Et c'est là, au point de vue de la mentalité des masses, le seul moyen de
sauver les Azerbaïdjanais de l'effacement complet de leur individualité et de la perte
de leur nationalité dans son existence de près d'un siècle sous le joug de la Russie.
La tournure des idées, les idéals, les vues politiques et culturelles, les
aspirations des Russes, race slave, non seulement diffèrent sensiblement de ceux des
Azerbaïdjanais mais y sont souvent diamétralement opposés. C'est dans cette
profonde différence de mentalité que se cachait toujours la source des malentendus et
de l'ignorance mutuels.
On ne se comprenait pas, et cette incompatibilité même
prouve que les voies de ces deux peuples sont tout à fait contraires.

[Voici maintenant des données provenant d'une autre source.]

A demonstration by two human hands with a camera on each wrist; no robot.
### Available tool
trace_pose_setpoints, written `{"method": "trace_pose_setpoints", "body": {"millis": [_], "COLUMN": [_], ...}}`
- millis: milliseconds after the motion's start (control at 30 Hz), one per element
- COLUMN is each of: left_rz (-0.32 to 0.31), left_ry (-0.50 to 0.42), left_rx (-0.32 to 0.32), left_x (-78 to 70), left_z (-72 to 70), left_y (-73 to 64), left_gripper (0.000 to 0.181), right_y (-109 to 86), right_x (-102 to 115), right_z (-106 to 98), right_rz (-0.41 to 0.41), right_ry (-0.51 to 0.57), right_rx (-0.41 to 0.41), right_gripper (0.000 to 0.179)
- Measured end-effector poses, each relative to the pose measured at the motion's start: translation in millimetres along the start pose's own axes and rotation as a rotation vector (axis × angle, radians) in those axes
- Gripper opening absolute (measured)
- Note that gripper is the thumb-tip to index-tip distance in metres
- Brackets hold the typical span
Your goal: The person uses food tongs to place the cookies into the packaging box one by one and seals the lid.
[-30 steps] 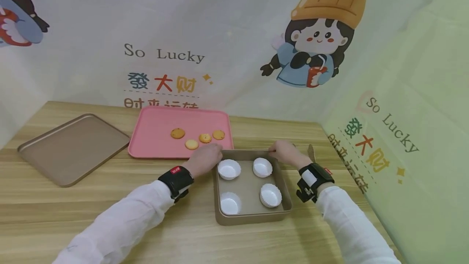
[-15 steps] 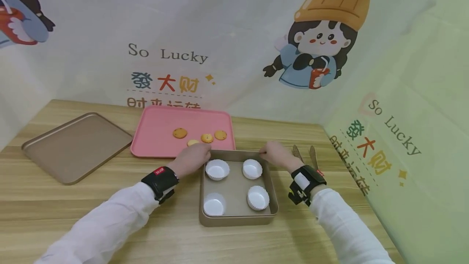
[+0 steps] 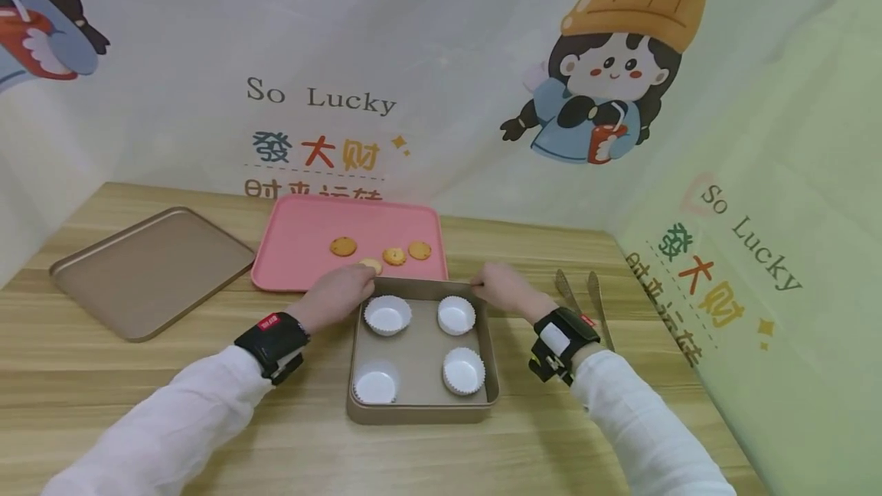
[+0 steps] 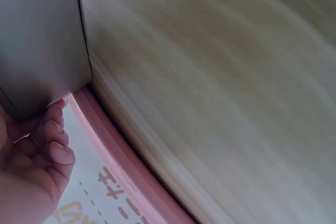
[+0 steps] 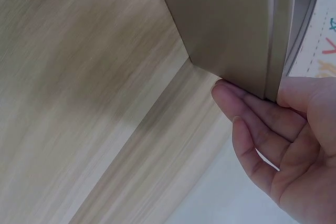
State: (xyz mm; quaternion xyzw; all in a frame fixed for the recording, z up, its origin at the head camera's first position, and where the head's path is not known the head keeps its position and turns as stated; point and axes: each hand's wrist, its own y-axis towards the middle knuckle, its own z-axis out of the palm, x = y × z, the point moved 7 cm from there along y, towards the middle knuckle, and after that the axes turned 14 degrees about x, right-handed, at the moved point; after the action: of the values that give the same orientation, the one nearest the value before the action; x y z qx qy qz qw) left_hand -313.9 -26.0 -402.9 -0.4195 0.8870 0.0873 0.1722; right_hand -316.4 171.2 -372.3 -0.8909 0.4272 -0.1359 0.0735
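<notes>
On the wooden table [image 3: 530, 446], squarely before me, sits the deep brown baking tin [image 3: 422, 414], its far wall just in front of the pink tray [image 3: 296, 247] of biscuits [image 3: 343, 246]. My left hand [image 3: 336, 297] grips the far left corner, fingers curled against the outside of the wall; my right hand [image 3: 508, 288] pinches the far right corner, thumb at the rim and fingers lying along the outer face. I judge the tin to be thin metal: stiff, fairly light, hard to dent, its smooth coating perhaps a little slippery under bare fingertips. The four white pleated cups [image 3: 388, 315] inside look like paper, so I take them to be nearly weightless, soft-sided and easily crushed, and they could slide across the floor of the tin if it tips or jerks. Better, I think, to take hold of the rim at both corners, as I have it, keeping my thumbs clear of the two far cups, which stand close to that wall. With both holds at the far side, the near edge seems likely to sag if lifted, so level, gentle handling suits it.
</notes>
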Motion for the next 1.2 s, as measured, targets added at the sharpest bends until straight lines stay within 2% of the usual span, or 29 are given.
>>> {"method": "trace_pose_setpoints", "body": {"millis": [100, 300, 633, 733, 800, 933, 1000, 1100, 1200], "left_rz": [-0.003, -0.006, -0.032, -0.082, -0.139, -0.225, -0.241, -0.259, -0.256], "left_ry": [-0.011, 0.034, 0.022, -0.013, -0.045, -0.087, -0.097, -0.123, -0.112], "left_rx": [-0.006, -0.034, -0.028, -0.025, -0.021, -0.016, -0.002, 0.019, 0.004], "left_x": [5.8, 10.5, 16.3, 19.9, 22.5, 21.1, 15.5, 6.5, -0.4], "left_z": [-1.6, -8.7, -9.1, -9.1, -9.3, -9.5, -7.8, -4.3, -3.5], "left_y": [-5.6, -14.9, -18.6, -20.8, -23.7, -36.2, -42.9, -53.1, -59.5], "left_gripper": [0.014, 0.014, 0.009, 0.014, 0.02, 0.034, 0.037, 0.034, 0.025], "right_y": [4.6, 11.0, 14.7, 15.2, 14.7, 14.2, 13.5, 10.6, 2.4], "right_x": [4, 11, 16, 16, 16, 15, 11, 1, -11], "right_z": [1, 1, 1, 1, 1, 2, 3, 6, 6], "right_rz": [0.0, -0.012, -0.019, -0.01, -0.009, -0.001, 0.015, 0.04, 0.049], "right_ry": [0.001, 0.011, 0.032, 0.038, 0.033, 0.032, 0.063, 0.153, 0.256], "right_rx": [-0.001, -0.003, 0.006, 0.01, 0.011, 0.02, 0.032, 0.044, 0.043], "right_gripper": [0.032, 0.033, 0.032, 0.031, 0.03, 0.028, 0.027, 0.022, 0.025]}}
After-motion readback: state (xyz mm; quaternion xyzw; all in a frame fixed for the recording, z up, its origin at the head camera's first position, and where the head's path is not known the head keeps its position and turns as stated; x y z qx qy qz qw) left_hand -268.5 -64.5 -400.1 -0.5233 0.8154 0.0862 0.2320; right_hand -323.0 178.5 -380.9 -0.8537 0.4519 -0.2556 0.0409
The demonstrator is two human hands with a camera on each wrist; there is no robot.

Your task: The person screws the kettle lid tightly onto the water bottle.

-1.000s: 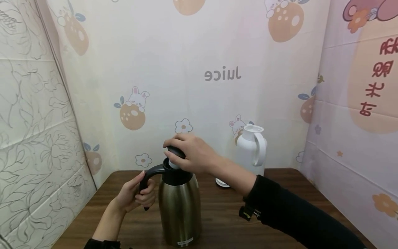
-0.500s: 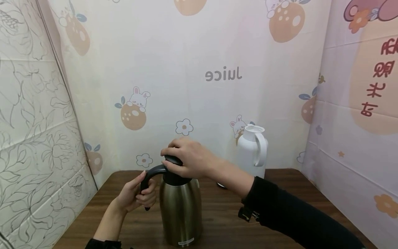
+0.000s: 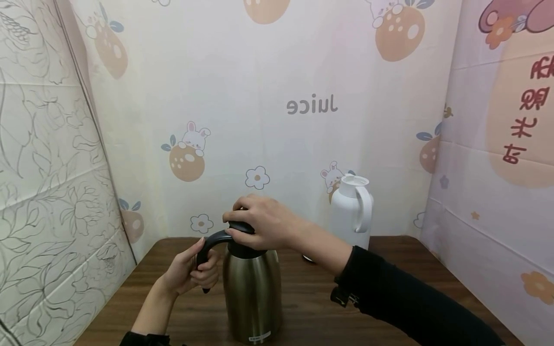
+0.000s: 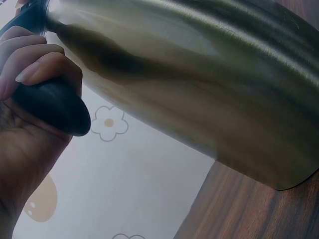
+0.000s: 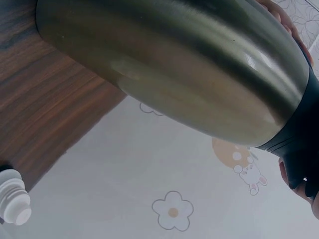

L'Azerbaïdjanais se représente le progrès humain comme l'évolution logique
des bases déjà existantes, sans sauts, sans contrastes frappants contraires à la marche
normale des événements de la vie morale, sociale et politique. C'est en cela que se
révèle la différence essentielle entre les idées, la façon de vivre, l'esprit national des
Russes et des Azerbaïdjanais, résultat naturel des conditions climatériques,
géographiques, ethniques, historiques, des mœurs et de la religion.